Á las diez, Alejandro, dando un suspiro, pareció que salía de aquel espasmo congojoso. Cienfuegos y Felipe no se movían de su lado. Poleró y Arias, que entraban y salían de puntillas, en la sala callaban atentos, en la cocina se comunicaban sus tristes impresiones; y Ruiz, satisfecho de sus rasgos de carácter, sintiendo la gloriosa fatiga del que ha trabajado enormemente por la Humanidad, se echó á dormir en el camastro situado en uno de los cuartos obscuros. Cirila había ido á buscar cháchara á la puerta de la casa de Resplandor. Don José Ido, instalado en la cocina, esperaba las órdenes que se le quisieran dar, como salir en busca de los Santos Óleos ó de algún heróico remedio. Rosita se dejaba ver por allí alguna vez, soñolienta, deseando que la mandaran traer algo, ó prestar cualquier servicio. «Hija, ¿por qué no te acuestas?» le decía su padre. La infeliz no perdía ocasión de entrar en el cuarto del moribundo y coger con disimulo cortezas de pan, de las que había sobre la mesa, para comérselas y llevar algo á sus hermanos, acostados ya, pero despiertos, los tres juntos en un desvencijado catre.

Al despertar Alejandro de su pesado sopor, asombróse de ver á Felipe, y le dijo:

—¡Oh!... Flip... Ahora que te veo, comprendo que todo ha sido sueño... Creía estar en mi casa... Me pareció que ví entrar aquí á mi madre, y que me cuidaba... ¿De veras no ha estado aquí mi madre?

—¡Qué cosas se le ocurren! ¿Y para qué ha de venir su mamá si nosotros nos vamos á ir para allá la semana que entra?

—Dices bien... Pero yo, aun despierto, juraría que la ví entrar con su vestido de rayas blancas y negras. También juraría que andaba por aquí mi hermanillo Augusto enredando con un palo largo y un carretoncillo.

—Era Rosita Ido, que entra, como los pájaros, á buscar migas de pan.

—Dale todo lo que haya. Dinero no nos hace falta. Mi madre ha mandado mucho. ¿Sabes que me encuentro ahora muy bien? ¡Respiro con facilidad y me dan ganas de conversación!... Puede que podamos largarnos dentro de dos ó tres días. Á ver, probaré á levantarme. Cógeme por aquí... Y tú, Cienfuegos, por este otro lado. ¡Arriba, guapo!

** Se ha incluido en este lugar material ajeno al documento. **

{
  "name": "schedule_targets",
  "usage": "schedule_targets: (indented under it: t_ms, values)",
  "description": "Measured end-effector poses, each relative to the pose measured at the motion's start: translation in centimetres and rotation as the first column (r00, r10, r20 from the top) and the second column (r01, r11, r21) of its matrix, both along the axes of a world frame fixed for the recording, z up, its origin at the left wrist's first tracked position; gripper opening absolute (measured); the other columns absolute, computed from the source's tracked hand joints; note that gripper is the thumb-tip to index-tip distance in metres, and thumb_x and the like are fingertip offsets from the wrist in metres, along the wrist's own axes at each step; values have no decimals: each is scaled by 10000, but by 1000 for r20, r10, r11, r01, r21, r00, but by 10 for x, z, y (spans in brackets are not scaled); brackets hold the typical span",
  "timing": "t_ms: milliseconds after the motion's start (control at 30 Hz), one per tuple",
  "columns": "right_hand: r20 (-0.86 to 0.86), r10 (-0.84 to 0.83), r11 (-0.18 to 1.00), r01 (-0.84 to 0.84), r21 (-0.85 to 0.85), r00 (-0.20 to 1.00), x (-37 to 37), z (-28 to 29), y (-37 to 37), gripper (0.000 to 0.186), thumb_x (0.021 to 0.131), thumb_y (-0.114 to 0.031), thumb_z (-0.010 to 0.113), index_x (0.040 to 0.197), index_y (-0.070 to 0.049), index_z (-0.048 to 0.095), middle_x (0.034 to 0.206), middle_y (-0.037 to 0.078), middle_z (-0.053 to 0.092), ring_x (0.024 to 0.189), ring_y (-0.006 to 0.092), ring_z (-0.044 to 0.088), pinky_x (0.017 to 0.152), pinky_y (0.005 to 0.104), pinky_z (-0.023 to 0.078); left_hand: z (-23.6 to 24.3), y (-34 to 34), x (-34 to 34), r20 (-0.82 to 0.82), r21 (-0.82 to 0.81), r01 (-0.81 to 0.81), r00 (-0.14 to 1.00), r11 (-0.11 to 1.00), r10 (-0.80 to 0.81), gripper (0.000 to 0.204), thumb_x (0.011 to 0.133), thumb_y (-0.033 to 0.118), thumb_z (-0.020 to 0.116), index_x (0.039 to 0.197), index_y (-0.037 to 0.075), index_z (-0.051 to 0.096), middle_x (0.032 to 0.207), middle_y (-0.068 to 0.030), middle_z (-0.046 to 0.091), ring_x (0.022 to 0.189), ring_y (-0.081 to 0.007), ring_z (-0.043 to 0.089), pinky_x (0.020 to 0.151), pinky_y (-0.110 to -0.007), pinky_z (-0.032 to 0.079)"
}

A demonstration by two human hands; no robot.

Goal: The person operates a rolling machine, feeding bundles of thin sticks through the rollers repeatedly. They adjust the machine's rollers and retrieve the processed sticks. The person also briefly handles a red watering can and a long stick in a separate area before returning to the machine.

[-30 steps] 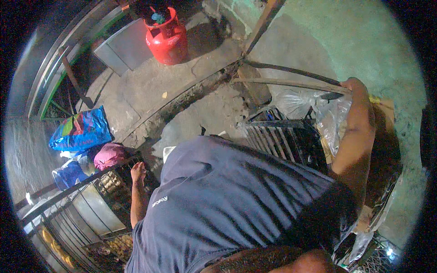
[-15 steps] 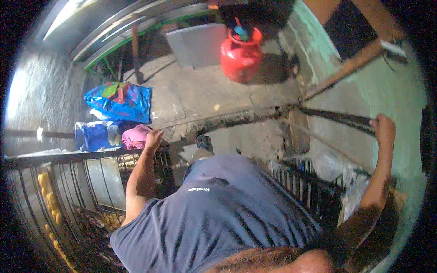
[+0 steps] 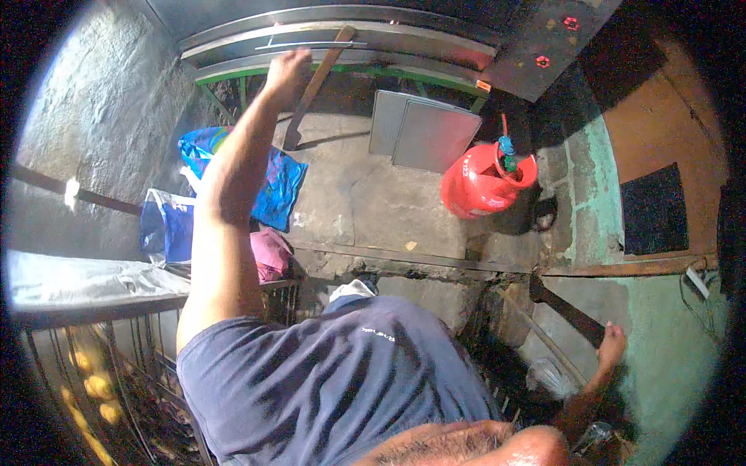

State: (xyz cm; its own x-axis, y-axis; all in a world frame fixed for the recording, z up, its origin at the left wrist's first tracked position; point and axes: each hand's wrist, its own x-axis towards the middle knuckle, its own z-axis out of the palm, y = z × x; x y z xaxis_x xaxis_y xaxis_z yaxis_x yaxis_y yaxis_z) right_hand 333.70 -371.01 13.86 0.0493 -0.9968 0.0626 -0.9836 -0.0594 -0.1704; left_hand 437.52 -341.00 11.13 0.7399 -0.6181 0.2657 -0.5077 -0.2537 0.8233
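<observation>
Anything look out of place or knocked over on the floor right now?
Yes. The red gas cylinder looks tilted rather than upright, though the fisheye bend may add to that. Two grey panels sit loose by the wall, and blue bags lie crumpled beside a pink bundle. No spill shows.

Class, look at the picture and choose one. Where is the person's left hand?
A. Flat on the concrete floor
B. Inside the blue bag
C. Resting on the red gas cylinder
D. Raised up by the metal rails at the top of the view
D: the left hand is lifted on an outstretched arm up by the metal rails, well away from the red gas cylinder and the blue bag.
</observation>
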Motion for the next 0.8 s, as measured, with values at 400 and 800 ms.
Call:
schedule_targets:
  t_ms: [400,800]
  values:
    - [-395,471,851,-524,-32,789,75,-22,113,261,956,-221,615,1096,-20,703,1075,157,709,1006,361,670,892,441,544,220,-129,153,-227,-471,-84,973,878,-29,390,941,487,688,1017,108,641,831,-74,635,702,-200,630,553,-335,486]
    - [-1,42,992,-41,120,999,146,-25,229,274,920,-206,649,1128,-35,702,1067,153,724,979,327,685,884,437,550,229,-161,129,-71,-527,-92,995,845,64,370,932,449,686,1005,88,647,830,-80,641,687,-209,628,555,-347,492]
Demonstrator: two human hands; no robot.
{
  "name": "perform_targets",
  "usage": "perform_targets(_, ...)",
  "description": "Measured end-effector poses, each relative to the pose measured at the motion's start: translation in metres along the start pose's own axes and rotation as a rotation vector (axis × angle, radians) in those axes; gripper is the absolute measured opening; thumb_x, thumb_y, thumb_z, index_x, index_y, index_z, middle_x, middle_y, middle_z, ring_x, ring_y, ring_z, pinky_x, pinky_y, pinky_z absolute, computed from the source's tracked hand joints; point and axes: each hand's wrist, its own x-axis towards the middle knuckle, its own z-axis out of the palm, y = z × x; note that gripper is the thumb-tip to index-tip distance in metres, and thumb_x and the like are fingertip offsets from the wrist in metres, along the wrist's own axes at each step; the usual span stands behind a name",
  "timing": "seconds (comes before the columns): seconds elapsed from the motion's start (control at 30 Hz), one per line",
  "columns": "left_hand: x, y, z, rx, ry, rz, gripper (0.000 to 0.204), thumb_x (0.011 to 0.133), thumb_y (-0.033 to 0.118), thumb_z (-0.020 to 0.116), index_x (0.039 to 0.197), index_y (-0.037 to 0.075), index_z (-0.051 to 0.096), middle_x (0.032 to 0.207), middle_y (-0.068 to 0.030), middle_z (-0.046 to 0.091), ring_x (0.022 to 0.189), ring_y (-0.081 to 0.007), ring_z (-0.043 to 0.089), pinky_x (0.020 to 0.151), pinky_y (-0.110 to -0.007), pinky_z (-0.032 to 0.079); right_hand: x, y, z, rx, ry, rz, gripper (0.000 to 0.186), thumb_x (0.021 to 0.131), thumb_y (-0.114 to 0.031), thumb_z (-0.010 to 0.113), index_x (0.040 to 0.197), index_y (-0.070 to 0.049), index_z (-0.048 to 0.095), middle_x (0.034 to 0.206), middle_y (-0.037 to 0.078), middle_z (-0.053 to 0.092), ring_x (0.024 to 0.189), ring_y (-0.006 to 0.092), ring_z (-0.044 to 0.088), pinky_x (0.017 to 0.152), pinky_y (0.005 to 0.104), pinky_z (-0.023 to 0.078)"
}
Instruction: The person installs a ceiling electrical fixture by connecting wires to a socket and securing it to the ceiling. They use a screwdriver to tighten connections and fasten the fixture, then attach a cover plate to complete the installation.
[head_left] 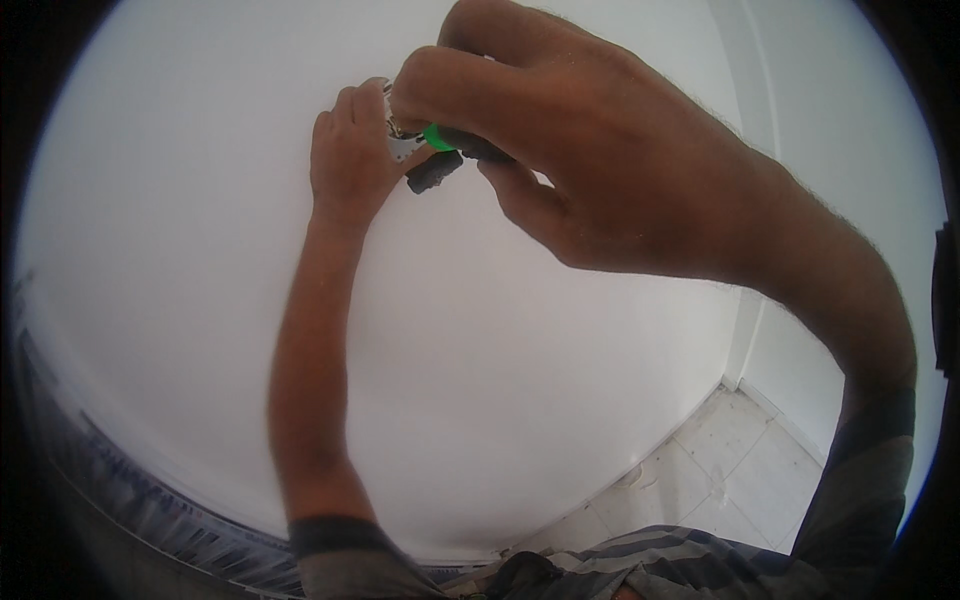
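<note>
My left hand is raised to the white wall, with its fingers closed along the edge of a small pale fitting that has metal-looking parts. Closer to me, my right hand is curled round a green-and-black handle, which looks like a screwdriver's. Its green end points at the fitting; the tip is hidden behind my fingers. Just below the green part, by my left thumb, shows a dark blocky piece. Whether it is joined to the fitting, I cannot tell. My right hand covers much of the fitting.
A smooth white wall fills most of the view. It meets another wall at a corner on the right. Pale floor tiles with dirt marks lie at the lower right. Along the lower left runs a dark, streaky strip.
</note>
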Motion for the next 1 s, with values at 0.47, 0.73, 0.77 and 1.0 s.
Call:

Entre los dos le levantaron, dió dos pasos, y al instante volvió á caer en el sillón.

—Perfectamente. Aunque no puedo moverme, reconozco que estoy ágil, relativamente... Y no me duelen las piernas cuando las estiro, ni los brazos... Esta tarde he padecido horriblemente. Deseaba morirme, ¡qué disparate! y decía para mí que siendo la vida un suplicio, la muerte es la convalecencia de la vida, y que morir es sanar. ¿Qué te parece, Cienfuegos?

—Que no pienses en eso. Pronto estarás hecho un roble. Duérmete ahora.